Your objective
When the line with "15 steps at" is reached, include it and stop; before that, copy each line of the listing exactly from the first.

Provided records
↓↓↓
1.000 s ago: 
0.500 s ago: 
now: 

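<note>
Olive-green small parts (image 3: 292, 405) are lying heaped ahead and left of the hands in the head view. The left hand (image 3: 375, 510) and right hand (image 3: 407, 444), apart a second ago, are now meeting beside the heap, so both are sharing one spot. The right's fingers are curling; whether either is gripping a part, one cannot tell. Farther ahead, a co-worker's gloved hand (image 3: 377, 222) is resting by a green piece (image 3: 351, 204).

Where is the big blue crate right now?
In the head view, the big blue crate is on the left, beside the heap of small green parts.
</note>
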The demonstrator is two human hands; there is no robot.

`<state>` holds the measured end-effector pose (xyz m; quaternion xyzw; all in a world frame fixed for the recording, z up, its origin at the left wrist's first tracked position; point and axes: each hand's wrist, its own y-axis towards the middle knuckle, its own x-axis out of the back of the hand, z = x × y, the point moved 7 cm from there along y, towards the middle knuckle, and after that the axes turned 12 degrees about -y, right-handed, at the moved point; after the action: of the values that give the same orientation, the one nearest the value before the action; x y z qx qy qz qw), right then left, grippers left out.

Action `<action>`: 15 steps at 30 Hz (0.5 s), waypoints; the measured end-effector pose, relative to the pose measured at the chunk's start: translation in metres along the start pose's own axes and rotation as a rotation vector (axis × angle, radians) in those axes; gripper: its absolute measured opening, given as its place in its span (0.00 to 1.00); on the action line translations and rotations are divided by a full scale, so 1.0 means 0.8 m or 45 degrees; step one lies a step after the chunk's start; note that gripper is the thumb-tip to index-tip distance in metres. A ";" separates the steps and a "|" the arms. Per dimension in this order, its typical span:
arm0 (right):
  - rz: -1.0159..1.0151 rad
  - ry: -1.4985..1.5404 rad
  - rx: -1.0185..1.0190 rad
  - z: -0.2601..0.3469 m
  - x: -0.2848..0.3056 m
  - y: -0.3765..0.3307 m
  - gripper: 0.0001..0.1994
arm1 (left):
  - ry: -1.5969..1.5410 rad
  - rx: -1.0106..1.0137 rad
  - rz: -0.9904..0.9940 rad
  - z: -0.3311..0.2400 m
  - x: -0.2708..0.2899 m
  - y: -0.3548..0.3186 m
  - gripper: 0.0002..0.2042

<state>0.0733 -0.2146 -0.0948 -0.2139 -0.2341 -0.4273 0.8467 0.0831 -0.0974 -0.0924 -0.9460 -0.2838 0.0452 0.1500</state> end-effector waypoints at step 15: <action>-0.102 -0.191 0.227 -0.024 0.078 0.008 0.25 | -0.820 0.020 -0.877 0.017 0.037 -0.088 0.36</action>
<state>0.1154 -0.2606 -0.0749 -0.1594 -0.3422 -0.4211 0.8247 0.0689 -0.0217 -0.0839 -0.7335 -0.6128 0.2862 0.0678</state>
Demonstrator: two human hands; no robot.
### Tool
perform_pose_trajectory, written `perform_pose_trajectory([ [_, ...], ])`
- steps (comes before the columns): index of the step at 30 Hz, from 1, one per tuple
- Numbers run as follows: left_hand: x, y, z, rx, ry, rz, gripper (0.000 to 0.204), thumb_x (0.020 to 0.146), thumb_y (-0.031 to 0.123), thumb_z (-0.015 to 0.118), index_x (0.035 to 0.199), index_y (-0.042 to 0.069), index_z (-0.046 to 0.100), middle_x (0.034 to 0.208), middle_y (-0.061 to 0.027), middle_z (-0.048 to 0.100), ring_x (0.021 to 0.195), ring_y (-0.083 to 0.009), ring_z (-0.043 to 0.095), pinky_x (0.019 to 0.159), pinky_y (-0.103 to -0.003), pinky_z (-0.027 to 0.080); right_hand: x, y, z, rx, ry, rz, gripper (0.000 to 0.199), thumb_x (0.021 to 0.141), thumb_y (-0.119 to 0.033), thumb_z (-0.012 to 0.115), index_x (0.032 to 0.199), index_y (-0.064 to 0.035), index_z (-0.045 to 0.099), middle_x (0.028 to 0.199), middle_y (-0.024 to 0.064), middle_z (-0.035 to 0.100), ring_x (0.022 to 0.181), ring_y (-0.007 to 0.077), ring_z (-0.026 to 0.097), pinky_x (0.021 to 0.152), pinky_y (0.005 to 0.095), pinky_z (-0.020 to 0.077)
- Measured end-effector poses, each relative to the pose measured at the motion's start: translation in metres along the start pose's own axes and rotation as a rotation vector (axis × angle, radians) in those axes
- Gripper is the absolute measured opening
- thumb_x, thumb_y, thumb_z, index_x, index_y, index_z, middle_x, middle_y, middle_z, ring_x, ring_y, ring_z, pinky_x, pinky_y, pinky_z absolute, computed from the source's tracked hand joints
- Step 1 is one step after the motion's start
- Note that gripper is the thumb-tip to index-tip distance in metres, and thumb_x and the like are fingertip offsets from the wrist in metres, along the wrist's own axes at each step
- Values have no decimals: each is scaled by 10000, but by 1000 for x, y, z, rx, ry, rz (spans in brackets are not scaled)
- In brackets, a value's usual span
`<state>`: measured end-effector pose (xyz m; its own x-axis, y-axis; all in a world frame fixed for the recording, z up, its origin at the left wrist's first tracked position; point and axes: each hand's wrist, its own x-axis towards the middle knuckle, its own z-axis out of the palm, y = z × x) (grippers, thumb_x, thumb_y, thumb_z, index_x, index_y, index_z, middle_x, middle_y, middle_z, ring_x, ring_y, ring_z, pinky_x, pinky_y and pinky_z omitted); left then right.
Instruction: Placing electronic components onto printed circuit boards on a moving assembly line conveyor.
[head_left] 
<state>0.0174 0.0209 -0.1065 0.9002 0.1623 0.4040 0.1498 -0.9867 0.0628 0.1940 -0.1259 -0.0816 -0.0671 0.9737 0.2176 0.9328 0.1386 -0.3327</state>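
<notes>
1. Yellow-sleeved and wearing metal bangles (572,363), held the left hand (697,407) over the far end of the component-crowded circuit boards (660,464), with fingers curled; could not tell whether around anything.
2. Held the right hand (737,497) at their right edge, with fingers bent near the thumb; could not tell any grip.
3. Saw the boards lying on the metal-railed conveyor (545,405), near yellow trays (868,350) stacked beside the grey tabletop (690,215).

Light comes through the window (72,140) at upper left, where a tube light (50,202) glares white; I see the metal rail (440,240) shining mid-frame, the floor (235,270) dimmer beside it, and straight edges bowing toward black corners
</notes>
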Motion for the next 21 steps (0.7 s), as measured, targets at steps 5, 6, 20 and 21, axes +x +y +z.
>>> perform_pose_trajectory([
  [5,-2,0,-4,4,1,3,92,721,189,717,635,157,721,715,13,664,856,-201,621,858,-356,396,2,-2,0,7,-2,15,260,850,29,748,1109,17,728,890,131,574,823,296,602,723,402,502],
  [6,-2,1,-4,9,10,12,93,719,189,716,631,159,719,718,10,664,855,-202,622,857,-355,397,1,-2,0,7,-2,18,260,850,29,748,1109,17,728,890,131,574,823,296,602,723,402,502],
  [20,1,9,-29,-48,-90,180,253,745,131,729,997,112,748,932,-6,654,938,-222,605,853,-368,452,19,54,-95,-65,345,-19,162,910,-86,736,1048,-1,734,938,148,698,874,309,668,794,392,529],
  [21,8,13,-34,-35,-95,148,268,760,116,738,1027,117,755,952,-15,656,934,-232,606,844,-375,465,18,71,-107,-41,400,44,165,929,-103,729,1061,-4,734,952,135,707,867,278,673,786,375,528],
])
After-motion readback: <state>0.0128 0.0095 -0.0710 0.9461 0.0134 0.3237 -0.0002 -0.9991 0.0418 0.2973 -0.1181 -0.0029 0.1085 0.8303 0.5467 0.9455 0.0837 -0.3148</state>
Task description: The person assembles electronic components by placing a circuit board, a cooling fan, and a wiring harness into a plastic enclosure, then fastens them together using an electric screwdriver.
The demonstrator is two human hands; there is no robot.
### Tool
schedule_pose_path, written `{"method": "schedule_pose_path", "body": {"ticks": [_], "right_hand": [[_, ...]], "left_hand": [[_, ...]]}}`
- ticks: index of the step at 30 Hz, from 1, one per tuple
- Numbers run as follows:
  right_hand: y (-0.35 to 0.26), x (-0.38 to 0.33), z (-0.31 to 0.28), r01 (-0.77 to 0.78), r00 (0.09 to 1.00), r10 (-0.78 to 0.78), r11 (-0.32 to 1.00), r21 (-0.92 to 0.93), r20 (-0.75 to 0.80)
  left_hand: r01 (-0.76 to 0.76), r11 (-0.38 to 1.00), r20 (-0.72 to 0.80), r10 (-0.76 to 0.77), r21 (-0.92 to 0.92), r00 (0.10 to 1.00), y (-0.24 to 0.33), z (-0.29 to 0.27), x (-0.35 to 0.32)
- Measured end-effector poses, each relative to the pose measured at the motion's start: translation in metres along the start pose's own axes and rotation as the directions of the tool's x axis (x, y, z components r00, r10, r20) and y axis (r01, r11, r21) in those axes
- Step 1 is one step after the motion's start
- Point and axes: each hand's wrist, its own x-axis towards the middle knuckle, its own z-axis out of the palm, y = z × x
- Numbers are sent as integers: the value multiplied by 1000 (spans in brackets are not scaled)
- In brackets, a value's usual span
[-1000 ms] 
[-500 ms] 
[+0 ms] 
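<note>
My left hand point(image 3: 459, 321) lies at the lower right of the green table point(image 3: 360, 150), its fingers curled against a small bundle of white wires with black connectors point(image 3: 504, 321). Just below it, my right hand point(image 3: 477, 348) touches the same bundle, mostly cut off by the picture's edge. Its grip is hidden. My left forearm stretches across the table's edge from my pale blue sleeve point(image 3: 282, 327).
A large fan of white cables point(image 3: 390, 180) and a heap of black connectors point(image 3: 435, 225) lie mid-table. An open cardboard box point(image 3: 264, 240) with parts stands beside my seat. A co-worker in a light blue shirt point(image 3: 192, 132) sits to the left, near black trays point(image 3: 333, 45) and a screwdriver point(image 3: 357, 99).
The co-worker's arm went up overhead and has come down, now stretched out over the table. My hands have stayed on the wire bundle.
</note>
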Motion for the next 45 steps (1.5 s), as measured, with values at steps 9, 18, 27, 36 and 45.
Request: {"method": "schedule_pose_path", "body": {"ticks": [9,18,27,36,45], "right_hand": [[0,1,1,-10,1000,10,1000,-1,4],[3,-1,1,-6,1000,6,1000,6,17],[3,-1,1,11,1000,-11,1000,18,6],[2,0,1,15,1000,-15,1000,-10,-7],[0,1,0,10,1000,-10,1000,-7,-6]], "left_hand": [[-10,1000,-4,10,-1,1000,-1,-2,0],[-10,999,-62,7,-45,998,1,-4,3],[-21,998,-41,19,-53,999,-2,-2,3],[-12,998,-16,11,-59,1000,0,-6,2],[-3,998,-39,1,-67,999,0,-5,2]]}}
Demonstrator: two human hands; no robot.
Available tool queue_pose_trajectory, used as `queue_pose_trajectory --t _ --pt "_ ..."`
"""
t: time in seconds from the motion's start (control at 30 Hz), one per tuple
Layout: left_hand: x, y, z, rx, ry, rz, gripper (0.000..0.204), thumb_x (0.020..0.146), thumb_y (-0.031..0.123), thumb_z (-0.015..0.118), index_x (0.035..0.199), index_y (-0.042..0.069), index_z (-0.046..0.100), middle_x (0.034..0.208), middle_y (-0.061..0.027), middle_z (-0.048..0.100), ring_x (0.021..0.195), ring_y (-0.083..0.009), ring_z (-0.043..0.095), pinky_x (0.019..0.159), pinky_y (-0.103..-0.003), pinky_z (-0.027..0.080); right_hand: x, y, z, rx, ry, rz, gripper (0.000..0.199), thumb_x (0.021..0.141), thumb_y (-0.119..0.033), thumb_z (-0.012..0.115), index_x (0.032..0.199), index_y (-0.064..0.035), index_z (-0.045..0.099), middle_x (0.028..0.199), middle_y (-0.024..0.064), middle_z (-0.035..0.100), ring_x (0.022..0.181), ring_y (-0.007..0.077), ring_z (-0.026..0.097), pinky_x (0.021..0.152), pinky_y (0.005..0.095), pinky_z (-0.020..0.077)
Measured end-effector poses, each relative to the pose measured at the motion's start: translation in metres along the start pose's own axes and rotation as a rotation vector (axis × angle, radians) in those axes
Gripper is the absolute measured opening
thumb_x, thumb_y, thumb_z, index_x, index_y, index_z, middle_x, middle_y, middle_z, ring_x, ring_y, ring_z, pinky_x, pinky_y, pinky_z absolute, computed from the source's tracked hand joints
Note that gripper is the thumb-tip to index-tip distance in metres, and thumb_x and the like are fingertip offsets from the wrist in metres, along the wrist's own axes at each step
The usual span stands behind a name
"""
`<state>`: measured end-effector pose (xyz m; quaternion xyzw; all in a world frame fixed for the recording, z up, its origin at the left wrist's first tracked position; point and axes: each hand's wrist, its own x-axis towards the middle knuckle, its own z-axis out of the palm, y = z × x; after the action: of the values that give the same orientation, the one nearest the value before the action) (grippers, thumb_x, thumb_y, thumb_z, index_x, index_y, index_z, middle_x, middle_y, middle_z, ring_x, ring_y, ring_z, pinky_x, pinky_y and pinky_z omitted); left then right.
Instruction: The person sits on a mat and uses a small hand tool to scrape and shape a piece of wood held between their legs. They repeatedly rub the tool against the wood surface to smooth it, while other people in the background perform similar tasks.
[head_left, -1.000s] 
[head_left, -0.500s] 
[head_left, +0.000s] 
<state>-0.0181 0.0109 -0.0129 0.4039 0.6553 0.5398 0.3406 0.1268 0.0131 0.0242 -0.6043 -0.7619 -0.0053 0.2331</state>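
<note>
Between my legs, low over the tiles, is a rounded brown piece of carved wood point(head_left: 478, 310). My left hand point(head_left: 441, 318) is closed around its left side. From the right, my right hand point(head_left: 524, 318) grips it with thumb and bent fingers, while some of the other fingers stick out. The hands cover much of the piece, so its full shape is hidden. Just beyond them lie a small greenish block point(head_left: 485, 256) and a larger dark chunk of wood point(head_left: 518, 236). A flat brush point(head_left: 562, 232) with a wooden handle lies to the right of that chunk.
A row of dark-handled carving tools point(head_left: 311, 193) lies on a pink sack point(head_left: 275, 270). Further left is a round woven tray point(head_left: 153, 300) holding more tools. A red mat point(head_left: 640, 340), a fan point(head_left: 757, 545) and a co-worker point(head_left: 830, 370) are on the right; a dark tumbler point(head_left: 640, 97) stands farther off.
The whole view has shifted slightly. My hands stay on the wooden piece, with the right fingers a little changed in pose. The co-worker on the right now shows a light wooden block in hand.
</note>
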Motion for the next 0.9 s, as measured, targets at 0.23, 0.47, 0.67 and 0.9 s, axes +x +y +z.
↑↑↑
Exercise result
1.000 s ago: 
0.500 s ago: 
now: 

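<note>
Olive-green small parts (image 3: 292, 405) are lying heaped ahead and left of the hands in the head view. The left hand (image 3: 375, 510) and right hand (image 3: 407, 444), apart a second ago, are now meeting beside the heap, so both are sharing one spot. The right's fingers are curling; whether either is gripping a part, one cannot tell. Farther ahead, a co-worker's gloved hand (image 3: 377, 222) is resting by a green piece (image 3: 351, 204).

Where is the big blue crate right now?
In the head view, the big blue crate is on the left, beside the heap of small green parts.
</note>
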The demonstrator is two human hands; there is no robot.

`<state>` holds the measured end-effector pose (xyz m; quaternion xyzw; all in a world frame fixed for the recording, z up, its origin at the left wrist's first tracked position; point and axes: each hand's wrist, its own y-axis towards the middle knuckle, its own x-axis out of the back of the hand, z = x × y, the point moved 7 cm from there along y, towards the middle knuckle, and after that the axes turned 12 degrees about -y, right-handed, at the moved point; after the action: of the values that give the same orientation, the one nearest the value before the action; x y z qx qy qz qw), right then left, grippers left out.

Action `<action>`: 15 steps at 30 Hz (0.5 s), waypoints; the measured end-effector pose, relative to the pose measured at the chunk's start: translation in metres along the start pose's own axes and rotation as a rotation vector (axis × angle, radians) in those axes; gripper: its absolute measured opening, given as its place in its span (0.00 to 1.00); on the action line translations and rotations are divided by a full scale, so 1.0 means 0.8 m or 45 degrees; step one lies a step after the chunk's start; note that gripper is the thumb-tip to index-tip distance in metres. A ";" separates the steps and a "|" the arms. Per dimension in this order, its typical span:

The exercise is done, and nothing more is needed.